**PROBLEM**
Since pictures do not belong in the copy, please repeat every record below exactly without them.

**DATA RECORDS**

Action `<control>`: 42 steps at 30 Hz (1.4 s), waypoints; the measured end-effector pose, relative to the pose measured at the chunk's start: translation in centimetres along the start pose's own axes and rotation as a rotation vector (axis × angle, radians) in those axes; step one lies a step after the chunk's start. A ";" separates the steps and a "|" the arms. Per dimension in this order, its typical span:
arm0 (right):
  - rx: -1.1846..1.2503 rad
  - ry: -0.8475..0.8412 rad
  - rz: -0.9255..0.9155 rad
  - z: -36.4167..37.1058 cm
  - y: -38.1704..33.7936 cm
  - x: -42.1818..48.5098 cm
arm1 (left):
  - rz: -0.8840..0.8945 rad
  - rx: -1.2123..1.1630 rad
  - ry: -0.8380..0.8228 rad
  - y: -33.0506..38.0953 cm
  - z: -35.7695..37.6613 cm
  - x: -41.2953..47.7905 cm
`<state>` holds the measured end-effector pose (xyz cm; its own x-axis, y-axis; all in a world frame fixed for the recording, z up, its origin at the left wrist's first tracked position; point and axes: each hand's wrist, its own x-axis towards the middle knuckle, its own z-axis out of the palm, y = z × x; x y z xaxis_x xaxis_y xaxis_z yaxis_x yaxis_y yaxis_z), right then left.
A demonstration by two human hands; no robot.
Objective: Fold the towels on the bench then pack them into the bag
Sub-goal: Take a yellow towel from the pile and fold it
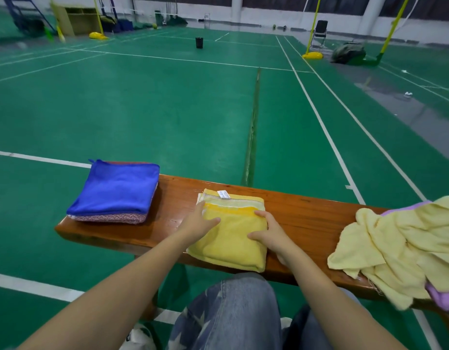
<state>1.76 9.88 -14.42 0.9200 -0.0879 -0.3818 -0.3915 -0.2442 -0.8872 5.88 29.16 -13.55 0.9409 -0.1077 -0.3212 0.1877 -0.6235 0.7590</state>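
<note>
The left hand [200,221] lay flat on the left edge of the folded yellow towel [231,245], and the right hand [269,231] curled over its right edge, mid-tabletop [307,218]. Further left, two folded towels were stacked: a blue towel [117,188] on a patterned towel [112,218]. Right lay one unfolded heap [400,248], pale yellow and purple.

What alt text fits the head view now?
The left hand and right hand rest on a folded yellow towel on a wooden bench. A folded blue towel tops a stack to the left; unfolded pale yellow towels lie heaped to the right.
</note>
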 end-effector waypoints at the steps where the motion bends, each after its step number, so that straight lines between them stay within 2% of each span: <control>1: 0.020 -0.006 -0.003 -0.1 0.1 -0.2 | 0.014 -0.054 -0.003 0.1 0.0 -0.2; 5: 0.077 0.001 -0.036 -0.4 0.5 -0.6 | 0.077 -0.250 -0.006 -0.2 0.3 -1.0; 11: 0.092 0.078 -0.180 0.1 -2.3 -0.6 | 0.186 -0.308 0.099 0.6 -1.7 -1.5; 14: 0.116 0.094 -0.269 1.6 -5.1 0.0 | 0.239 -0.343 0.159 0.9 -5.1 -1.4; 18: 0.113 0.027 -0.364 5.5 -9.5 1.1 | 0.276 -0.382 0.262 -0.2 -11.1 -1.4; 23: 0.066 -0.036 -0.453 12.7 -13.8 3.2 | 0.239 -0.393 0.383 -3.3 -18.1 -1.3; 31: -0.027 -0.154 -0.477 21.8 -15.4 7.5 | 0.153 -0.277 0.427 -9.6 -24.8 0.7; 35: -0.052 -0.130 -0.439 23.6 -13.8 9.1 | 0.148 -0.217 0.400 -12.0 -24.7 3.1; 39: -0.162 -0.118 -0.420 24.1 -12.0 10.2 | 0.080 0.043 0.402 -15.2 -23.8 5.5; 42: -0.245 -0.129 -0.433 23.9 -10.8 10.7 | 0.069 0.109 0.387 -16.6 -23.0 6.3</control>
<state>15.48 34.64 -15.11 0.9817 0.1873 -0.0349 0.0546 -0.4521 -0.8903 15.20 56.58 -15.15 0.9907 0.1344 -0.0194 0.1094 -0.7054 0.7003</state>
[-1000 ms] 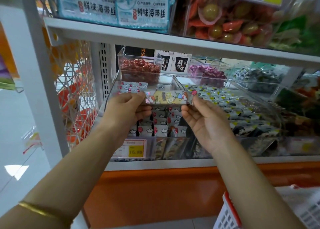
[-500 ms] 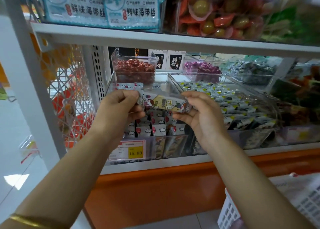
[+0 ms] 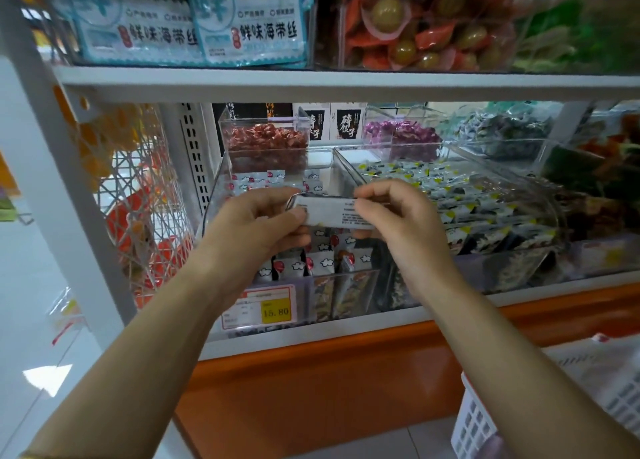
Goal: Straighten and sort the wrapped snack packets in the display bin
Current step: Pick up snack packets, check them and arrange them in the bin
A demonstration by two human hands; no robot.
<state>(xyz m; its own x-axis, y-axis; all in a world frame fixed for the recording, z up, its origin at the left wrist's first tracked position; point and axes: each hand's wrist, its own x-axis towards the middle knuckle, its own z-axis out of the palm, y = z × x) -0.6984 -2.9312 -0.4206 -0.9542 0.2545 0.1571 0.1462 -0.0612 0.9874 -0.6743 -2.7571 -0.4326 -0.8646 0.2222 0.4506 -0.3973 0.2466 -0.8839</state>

**SOLUTION**
Action `<control>`: 42 steps at 30 Hz (1.4 s), waypoints; the measured end-effector pose, relative to the pose measured at the chunk's start: translation in centimetres along the start pose's own axes and rotation as a rotation vector (axis × angle, radians) in those axes; step one lies a step after the chunk's start. A ";" separates the steps and a "|" the arms. Per dimension in this order, its typical span:
arm0 (right):
  - rx: -1.1846..1.2503 rad
  - ry: -0.8475..0.8412 rad
  - rz: -0.9255..0.9155 rad
  - z: -36.4167..37.1058 cm
  - y: -38.1704..33.7936 cm
  - x: -42.1818..48.5098 cm
arm1 (left):
  - rz: -0.8840..0.8945 rad
  - rx: -1.2123..1.1630 rad
  - ry: -0.8380..0.8228 rad
  - y: -33.0506..38.0953 cm
  - z: -35.7695..37.6613 cm
  - x: -41.2953..47.7905 cm
`<state>` holds the measured end-effector pose (xyz cm; its own x-axis, y-axis; all in a world frame fixed for the recording, z up, its origin at the left wrist's first tracked position; point and axes: each hand's wrist, its own x-axis towards the middle knuckle, its own z-axis out of the palm, y = z × x; x y z xaxis_x xaxis_y xaxis_z yaxis_x yaxis_y yaxis_z), right then left.
A demonstration by two human hands; no robot.
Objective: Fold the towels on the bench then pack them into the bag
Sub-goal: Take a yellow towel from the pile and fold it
<state>1.76 9.88 -14.42 0.9200 -0.0879 -0.3818 -0.3915 -0.2442 -0.8872 5.88 29.16 -13.55 0.9409 -0.1077 -0.3212 0.1877 -0.6235 0.7590</state>
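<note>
The left hand [200,221] lay flat on the left edge of the folded yellow towel [231,245], and the right hand [269,231] curled over its right edge, mid-tabletop [307,218]. Further left, two folded towels were stacked: a blue towel [117,188] on a patterned towel [112,218]. Right lay one unfolded heap [400,248], pale yellow and purple.

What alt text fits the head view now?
The left hand and right hand rest on a folded yellow towel on a wooden bench. A folded blue towel tops a stack to the left; unfolded pale yellow towels lie heaped to the right.
</note>
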 end-effector waypoints at the steps where the motion bends, each after its step number, so that straight lines between them stay within 2% of each span: <control>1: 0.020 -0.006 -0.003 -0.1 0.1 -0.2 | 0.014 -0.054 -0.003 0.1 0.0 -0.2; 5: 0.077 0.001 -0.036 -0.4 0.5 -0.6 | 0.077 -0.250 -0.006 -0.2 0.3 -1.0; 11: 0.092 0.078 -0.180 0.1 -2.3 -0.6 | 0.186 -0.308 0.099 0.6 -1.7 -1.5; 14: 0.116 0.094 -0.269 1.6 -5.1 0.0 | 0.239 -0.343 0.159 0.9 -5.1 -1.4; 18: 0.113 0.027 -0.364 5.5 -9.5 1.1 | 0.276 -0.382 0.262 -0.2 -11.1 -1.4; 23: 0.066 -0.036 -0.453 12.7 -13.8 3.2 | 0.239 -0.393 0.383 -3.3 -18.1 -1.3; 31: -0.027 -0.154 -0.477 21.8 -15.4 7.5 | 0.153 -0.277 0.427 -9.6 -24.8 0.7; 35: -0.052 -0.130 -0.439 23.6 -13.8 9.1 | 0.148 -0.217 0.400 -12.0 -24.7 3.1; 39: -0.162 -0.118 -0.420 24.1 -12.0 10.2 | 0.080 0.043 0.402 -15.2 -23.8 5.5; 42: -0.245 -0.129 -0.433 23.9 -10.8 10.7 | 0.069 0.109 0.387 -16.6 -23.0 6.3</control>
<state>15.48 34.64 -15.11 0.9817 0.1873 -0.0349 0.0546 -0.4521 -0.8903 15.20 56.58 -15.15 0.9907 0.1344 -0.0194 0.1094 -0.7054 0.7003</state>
[-1000 ms] 
[-500 ms] 
[+0 ms] 
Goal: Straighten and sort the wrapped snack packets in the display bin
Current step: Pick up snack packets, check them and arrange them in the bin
A demonstration by two human hands; no robot.
<state>(xyz m; its own x-axis, y-axis; all in a world frame fixed for the recording, z up, its origin at the left wrist's first tracked position; point and axes: each hand's wrist, its own x-axis towards the middle knuckle, its own z-axis out of the palm, y = z × x) -0.6984 -2.9312 -0.4206 -0.9542 0.2545 0.1571 0.1462 -0.0612 0.9874 -0.6743 -2.7571 -0.4326 -0.8646 0.2222 0.4506 -0.3973 0.2466 -0.8839</state>

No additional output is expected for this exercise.